[EXERCISE PROMPT]: For the records below, please print exactly and only the lines from the one with "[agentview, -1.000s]" down to the one with "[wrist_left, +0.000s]", both ends included, omitting the pictures.

[DATA RECORDS]:

++++++

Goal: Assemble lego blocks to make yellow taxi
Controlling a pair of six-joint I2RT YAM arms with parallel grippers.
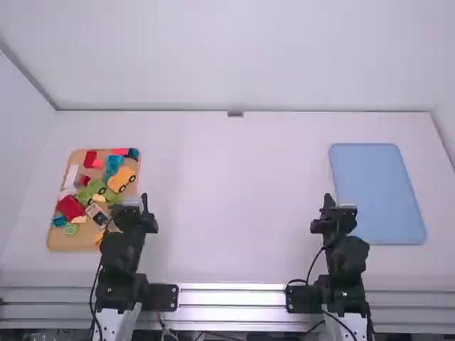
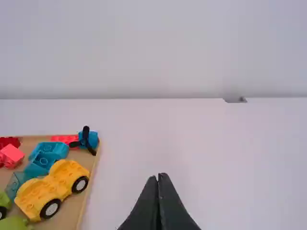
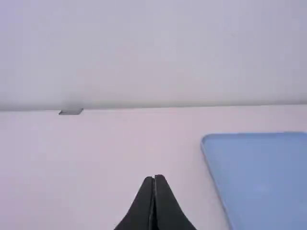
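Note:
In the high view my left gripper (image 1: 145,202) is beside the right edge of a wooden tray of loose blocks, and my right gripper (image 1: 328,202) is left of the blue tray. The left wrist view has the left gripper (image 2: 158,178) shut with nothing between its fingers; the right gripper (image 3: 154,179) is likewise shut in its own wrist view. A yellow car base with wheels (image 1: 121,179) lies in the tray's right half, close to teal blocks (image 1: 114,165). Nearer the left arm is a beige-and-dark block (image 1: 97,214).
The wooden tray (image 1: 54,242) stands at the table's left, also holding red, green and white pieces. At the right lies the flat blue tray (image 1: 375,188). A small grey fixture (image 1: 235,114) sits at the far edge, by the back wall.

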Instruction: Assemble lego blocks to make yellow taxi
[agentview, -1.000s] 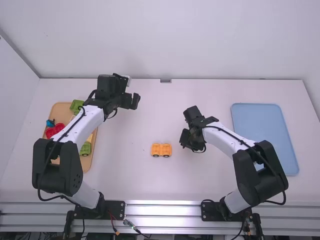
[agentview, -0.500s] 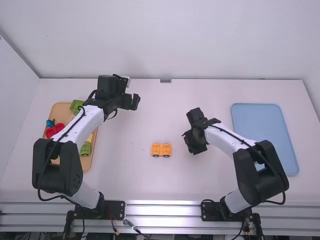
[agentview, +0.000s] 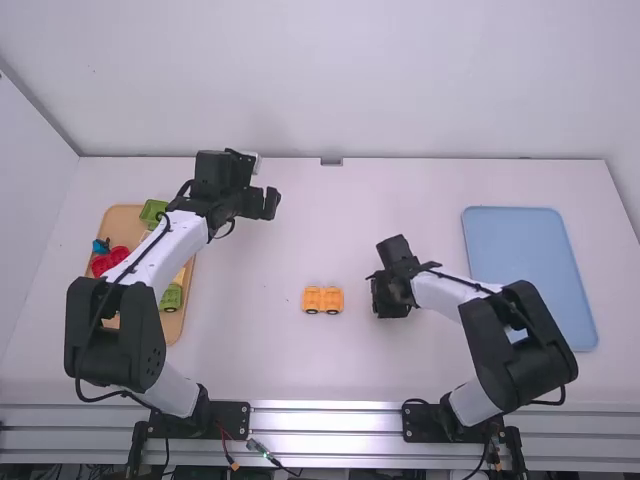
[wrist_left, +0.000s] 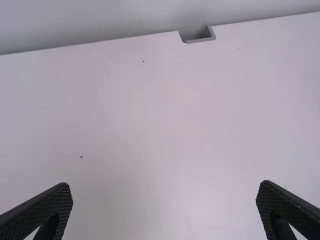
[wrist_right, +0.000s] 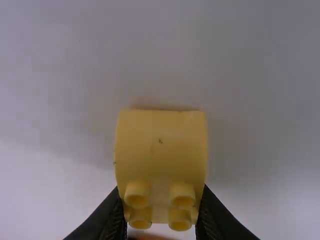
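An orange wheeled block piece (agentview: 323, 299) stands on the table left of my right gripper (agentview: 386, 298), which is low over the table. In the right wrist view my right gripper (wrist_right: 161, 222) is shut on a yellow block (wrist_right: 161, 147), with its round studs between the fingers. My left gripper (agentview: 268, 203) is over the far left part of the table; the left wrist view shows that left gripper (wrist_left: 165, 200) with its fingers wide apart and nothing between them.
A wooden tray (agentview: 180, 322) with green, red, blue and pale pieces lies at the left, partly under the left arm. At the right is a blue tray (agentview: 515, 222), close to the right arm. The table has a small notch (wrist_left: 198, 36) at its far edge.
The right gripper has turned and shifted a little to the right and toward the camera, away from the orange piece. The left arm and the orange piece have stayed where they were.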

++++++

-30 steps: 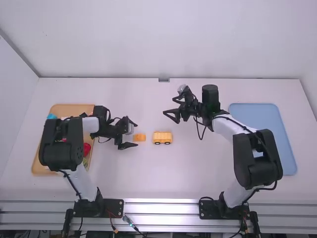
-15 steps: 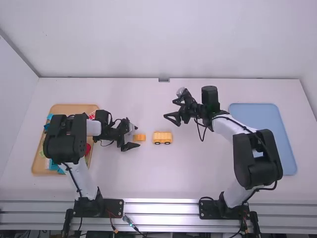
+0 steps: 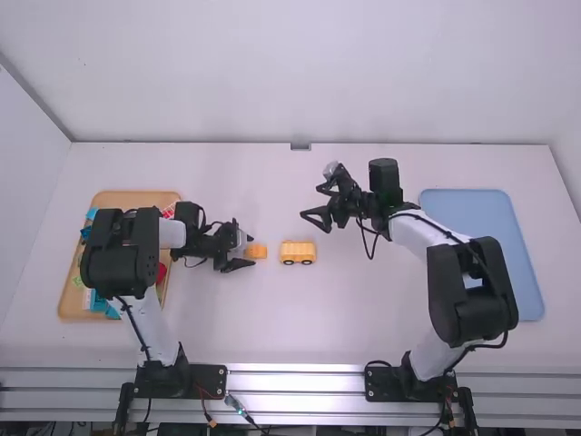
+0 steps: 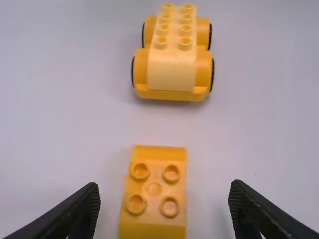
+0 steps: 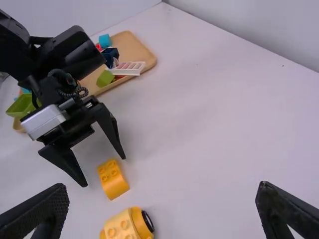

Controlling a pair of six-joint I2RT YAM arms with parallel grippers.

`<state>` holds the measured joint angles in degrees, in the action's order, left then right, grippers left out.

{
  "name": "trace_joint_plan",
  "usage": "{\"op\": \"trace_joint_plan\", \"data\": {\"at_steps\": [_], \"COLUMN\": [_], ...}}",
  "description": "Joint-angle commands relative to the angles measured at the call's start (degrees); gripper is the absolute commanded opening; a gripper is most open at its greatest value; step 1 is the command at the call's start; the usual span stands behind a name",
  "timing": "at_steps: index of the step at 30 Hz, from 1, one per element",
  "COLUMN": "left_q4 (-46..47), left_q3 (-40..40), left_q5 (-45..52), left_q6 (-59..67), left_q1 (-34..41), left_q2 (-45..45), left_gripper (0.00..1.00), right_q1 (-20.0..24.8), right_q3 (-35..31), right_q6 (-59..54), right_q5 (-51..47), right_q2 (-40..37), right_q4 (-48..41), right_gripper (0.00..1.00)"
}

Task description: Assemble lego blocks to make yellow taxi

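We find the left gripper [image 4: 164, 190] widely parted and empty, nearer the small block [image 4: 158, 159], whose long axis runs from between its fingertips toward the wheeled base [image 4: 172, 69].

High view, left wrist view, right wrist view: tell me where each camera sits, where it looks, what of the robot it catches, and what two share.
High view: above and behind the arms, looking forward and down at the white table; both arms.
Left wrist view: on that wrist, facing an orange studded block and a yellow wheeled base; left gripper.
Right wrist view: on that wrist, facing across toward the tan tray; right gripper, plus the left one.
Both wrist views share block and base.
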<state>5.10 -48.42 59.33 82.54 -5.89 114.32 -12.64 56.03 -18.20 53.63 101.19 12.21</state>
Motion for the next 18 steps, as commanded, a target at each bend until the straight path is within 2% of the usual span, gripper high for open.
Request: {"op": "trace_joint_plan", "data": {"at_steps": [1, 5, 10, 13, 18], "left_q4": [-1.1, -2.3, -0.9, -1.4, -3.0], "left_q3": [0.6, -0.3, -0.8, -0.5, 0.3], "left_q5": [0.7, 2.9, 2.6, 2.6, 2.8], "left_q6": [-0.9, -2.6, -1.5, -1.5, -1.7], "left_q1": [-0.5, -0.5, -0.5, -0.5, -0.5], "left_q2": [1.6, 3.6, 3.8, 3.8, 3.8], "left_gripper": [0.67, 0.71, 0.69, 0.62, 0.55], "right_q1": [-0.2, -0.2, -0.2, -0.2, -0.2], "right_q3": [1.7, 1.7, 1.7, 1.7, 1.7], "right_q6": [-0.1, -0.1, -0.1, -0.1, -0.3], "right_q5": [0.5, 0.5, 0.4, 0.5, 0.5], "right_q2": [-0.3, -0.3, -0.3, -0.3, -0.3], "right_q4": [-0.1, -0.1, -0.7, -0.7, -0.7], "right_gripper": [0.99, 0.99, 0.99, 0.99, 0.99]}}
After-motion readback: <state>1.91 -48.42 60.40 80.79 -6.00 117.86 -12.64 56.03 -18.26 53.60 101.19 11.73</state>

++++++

[ANSWER FOR THIS EXERCISE]:
[agentview, -1.000s] 
[agentview, -0.500s] 
[agentview, +0.000s] 
[wrist_left, +0.000s] 

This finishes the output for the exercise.